Second, Sudan is riven by civil war and cannot effectively respond to Ethiopia’s efforts to eventually float a navy on the Red Sea. Third, the political pushback from IGAD, the Arab League, China, the UK, and US is unlikely to shift Addis Ababa’s and Hargeisa’s calculus or alter the facts on the ground.

Even if Ethiopia continues to postpone formal recognition of Somaliland’s independence, Somaliland will remain a de facto independent state. If Addis Ababa does fulfill what it reportedly promised Somaliland (according to the Somaliland version of the deal), there is little doubt that certain other states will follow suit and recognize Somaliland’s independence for political reasons. Kenya and Israel are likely to be first movers in this regard, followed by the UK or US. Even without formal international recognition, Somalia’s relatively feeble claim over Somaliland has already been exponentially weakened. This means that Mogadishu’s mostly empty threats of force will meet resistance from both Somaliland and Ethiopia.

Pundits and policymakers in both the UK and the US are divided over the Somalia/Somaliland issue, and London and Washington will limit themselves to commenting on the deal. For its part, China has neither the power to act nor any reason to scupper the deal, regardless of how much Somaliland’s diplomatic recognition of Taiwan rankles Beijing. Ethiopia was just invited to join the BRICS and China has worked to curry favor in the country since the time of the Marxist Derg regime in the 1980s. China’s support for the Abiy government during the Tigray War, coupled with the West’s prevarication, cemented Ethiopia-China relations. Beijing has no desire to overturn what it has built. Gulf states have remained largely mute on this issue and, like China, will be dissuaded from further action by their generally good relations with Ethiopia.
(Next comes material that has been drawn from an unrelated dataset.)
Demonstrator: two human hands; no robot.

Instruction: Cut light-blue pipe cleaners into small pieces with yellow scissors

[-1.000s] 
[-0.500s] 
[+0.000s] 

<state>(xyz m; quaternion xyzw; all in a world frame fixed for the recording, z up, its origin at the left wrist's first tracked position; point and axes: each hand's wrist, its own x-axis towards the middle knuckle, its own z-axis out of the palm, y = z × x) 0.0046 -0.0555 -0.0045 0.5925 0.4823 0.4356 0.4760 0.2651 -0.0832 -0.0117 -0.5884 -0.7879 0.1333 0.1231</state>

Somalia’s ambassador to the Arab League stated that “this unilateral move by Ethiopia poses a threat to Arab national security and Red Sea shipping.” However, the Horn of Africa and Red Sea region could benefit in the long run from the stability that will come from recognition of Somaliland’s independence and Ethiopia’s return to the Red Sea. Meanwhile, Somalia can focus on the Herculean task of patching itself up rather than trying to put the “one Somalia” Humpty Dumpty back together again. Red Sea littoral states can now begin to deal collectively with a long list of pressing issues, from piracy and rogue proxy actors to climate change and civil unrest. They will finally have the help of the full suite of Red Sea actors, including Somaliland with its over 700 kilometers of coastline, and Ethiopia, a landlocked state no longer. More certainty in the international system might not be pretty, and could even lead to conflict, but it does help clarify the hierarchy of interests for states in the region.